When I asked René why he was comfortable revealing secrets to foreign spiritual seekers like Christopher, he shrugged and replied, “He doesn’t live here. What is he going to do with what I teach him?” In this way, Béninois are able to redefine power as they initiate foreign spiritual seekers into systems that foreigners may not be fully equipped to understand. As a Béninois Vodún priestess one told me, “I can teach a white person how to be possessed by the spirits but it’ll never happen.”
In a similar way, Jung Ran Forte has argued, “Because of the substantial lack of knowledge, Westerner [initiates] are somehow less effective than Beninese ones…. Whites are not allowed to be possessed during public ceremonies, at least in Benin, when gods ‘mount’ human bodies, as during the confinement in the convent there is not apprenticeship of the modes of possession” (2010: 134). As both my and Forte’s Béninois informants reveal, there is a sense among some Béninois that foreign initiates may lack the social and embodied power to participate fully in particular rituals. For them, foreigners simply lack the habitus or embodied memory to undergo ritual events such as spirit possession.2 Regardless of these sentiments, or perhaps because of them, foreigners tend to focus less on effectively undergoing possession and more on successfully undergoing initiation. Before, during, and after initiation, foreign spiritual seekers commonly attempt to use their economic and racial power to coerce Béninois into revealing religious secrets. In Christopher’s case, he eventually offered René an extra 100 USD to “tell him the real secrets”—but was told unapologetically, “Christopher, you already know them all.”

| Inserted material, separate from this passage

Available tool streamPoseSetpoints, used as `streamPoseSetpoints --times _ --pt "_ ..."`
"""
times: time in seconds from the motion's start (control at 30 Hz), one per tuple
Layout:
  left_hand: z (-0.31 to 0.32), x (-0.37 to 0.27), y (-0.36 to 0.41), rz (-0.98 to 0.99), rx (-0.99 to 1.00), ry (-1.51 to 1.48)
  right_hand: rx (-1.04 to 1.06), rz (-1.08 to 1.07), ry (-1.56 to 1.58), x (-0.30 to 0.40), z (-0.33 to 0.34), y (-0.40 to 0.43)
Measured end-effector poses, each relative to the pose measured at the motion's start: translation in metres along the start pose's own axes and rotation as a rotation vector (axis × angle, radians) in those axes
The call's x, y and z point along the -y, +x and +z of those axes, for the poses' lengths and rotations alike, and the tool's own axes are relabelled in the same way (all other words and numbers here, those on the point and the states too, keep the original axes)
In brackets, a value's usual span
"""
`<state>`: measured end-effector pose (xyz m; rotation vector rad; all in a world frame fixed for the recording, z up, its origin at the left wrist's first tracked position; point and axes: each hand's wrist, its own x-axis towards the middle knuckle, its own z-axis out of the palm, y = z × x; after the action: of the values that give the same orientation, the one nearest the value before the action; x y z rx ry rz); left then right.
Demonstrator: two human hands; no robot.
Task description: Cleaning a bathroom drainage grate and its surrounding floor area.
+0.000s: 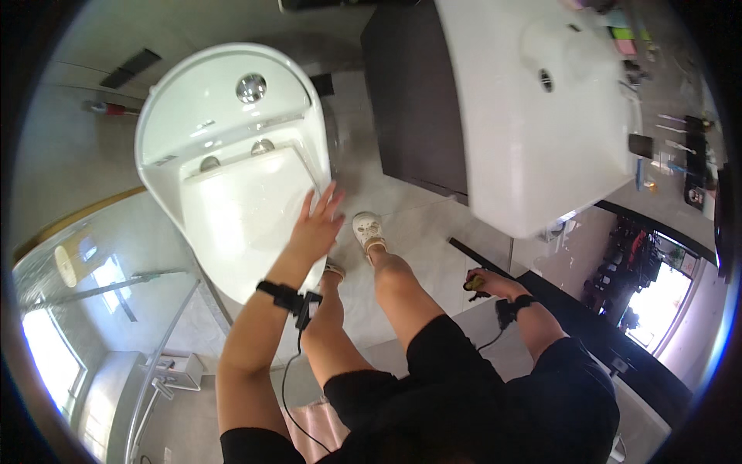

While power, such as that exhibited by Christopher, often reveals itself as an oppressive and coercive force, in the case of Vodún’s global expansion, my research confirms Michel Foucault’s claim that power is also creative and productive. Béninois have creatively turned the tables on historic power relations, not just through their control of secrecy, but also through their willingness to charge foreign spiritual seekers large sums of money to learn secrets that even uninitiated Béninois typically already know. Because foreign spiritual seekers are not a part of the local community, where the “active milling, polishing, and promotion of the reputation of secrets” (P. Johnson 2002: 3), or what Paul Johnson called “secretism,” acquires its social meaning, it is often assumed that foreigners can do little social harm with the secrets they are given. Nevertheless, it does not take long for foreign initiates to realize that the promotion of secrecy and the subsequent community that secretism helps to create, both in Bénin and in their home countries, are important to their success as priests and to the validity of the ritual secrets and powers that are entrusted to them.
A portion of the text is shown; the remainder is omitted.